▶ [Dataset extract]
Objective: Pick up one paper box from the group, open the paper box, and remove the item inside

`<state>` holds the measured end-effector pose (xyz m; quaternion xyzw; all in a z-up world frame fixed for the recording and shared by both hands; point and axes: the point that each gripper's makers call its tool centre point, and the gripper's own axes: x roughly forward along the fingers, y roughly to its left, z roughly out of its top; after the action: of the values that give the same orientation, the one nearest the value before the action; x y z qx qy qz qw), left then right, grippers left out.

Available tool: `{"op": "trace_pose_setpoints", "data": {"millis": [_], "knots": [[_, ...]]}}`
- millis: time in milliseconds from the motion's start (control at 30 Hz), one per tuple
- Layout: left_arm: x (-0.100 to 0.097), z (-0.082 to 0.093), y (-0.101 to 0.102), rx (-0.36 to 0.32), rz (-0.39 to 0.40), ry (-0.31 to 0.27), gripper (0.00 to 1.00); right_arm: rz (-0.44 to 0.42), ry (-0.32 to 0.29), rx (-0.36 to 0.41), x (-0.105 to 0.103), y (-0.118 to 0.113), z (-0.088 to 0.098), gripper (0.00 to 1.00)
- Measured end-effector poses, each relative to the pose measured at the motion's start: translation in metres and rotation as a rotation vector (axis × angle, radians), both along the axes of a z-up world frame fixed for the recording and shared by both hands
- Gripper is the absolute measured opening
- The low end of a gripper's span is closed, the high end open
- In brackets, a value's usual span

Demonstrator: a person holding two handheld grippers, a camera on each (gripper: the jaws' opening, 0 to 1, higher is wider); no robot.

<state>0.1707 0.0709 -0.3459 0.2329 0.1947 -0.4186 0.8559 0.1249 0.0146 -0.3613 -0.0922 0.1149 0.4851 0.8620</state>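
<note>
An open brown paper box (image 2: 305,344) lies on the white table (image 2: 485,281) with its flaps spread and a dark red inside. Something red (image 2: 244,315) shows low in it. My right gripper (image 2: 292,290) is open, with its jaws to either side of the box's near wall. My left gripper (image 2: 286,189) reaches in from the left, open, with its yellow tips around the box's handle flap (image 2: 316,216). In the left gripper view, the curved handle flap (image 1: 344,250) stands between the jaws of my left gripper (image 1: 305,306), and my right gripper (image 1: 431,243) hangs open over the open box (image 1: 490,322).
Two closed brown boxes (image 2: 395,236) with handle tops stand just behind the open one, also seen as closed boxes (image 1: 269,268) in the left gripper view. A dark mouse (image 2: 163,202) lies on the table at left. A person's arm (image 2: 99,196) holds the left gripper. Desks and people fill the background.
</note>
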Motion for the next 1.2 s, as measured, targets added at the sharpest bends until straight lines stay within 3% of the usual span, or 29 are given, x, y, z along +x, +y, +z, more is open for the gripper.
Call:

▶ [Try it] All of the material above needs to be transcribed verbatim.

▶ [Response to this exercise]
Objective: Pick up one paper box from the group, open the paper box, and remove the item inside

`<state>` holds the measured end-effector pose (xyz m; quaternion xyzw; all in a z-up world frame fixed for the recording and shared by both hands; point and axes: the point that each gripper's makers call its tool centre point, and the gripper's own axes: x roughly forward along the fingers, y roughly to its left, z roughly out of its top; after the action: of the values that give the same orientation, the one nearest the value before the action; x y z qx qy qz qw), left then right, grippers left out.

Available tool: `{"op": "trace_pose_setpoints", "data": {"millis": [_], "knots": [[_, ...]]}}`
- millis: time in milliseconds from the motion's start (control at 30 Hz), one per tuple
- Layout: left_arm: x (-0.100 to 0.097), z (-0.082 to 0.093), y (-0.101 to 0.102), rx (-0.36 to 0.32), rz (-0.39 to 0.40), ry (-0.31 to 0.27), gripper (0.00 to 1.00); right_arm: rz (-0.44 to 0.42), ry (-0.32 to 0.29), rx (-0.36 to 0.41), x (-0.105 to 0.103), y (-0.118 to 0.113), z (-0.088 to 0.098), gripper (0.00 to 1.00)
- Measured end-effector poses, each relative to the pose measured at the motion's start: translation in metres and rotation as a rotation vector (axis × angle, radians), both along the axes of a z-up world frame fixed for the recording and shared by both hands
- Gripper is the absolute measured opening
- The low end of a gripper's span is closed, the high end open
- In brackets, a value's usual span

Demonstrator: a person holding two handheld grippers, a camera on each (gripper: the jaws' opening, 0 to 1, higher is wider); no robot.

<state>0.1707 0.0709 -0.3459 0.2329 0.1947 -0.4186 0.8559 0.1249 0.0146 -0.3613 -0.0922 0.1149 0.4851 0.8620</state>
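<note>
An open brown paper box (image 2: 305,344) lies on the white table (image 2: 485,281) with its flaps spread and a dark red inside. Something red (image 2: 244,315) shows low in it. My right gripper (image 2: 292,290) is open, with its jaws to either side of the box's near wall. My left gripper (image 2: 286,189) reaches in from the left, open, with its yellow tips around the box's handle flap (image 2: 316,216). In the left gripper view, the curved handle flap (image 1: 344,250) stands between the jaws of my left gripper (image 1: 305,306), and my right gripper (image 1: 431,243) hangs open over the open box (image 1: 490,322).
Two closed brown boxes (image 2: 395,236) with handle tops stand just behind the open one, also seen as closed boxes (image 1: 269,268) in the left gripper view. A dark mouse (image 2: 163,202) lies on the table at left. A person's arm (image 2: 99,196) holds the left gripper. Desks and people fill the background.
</note>
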Motion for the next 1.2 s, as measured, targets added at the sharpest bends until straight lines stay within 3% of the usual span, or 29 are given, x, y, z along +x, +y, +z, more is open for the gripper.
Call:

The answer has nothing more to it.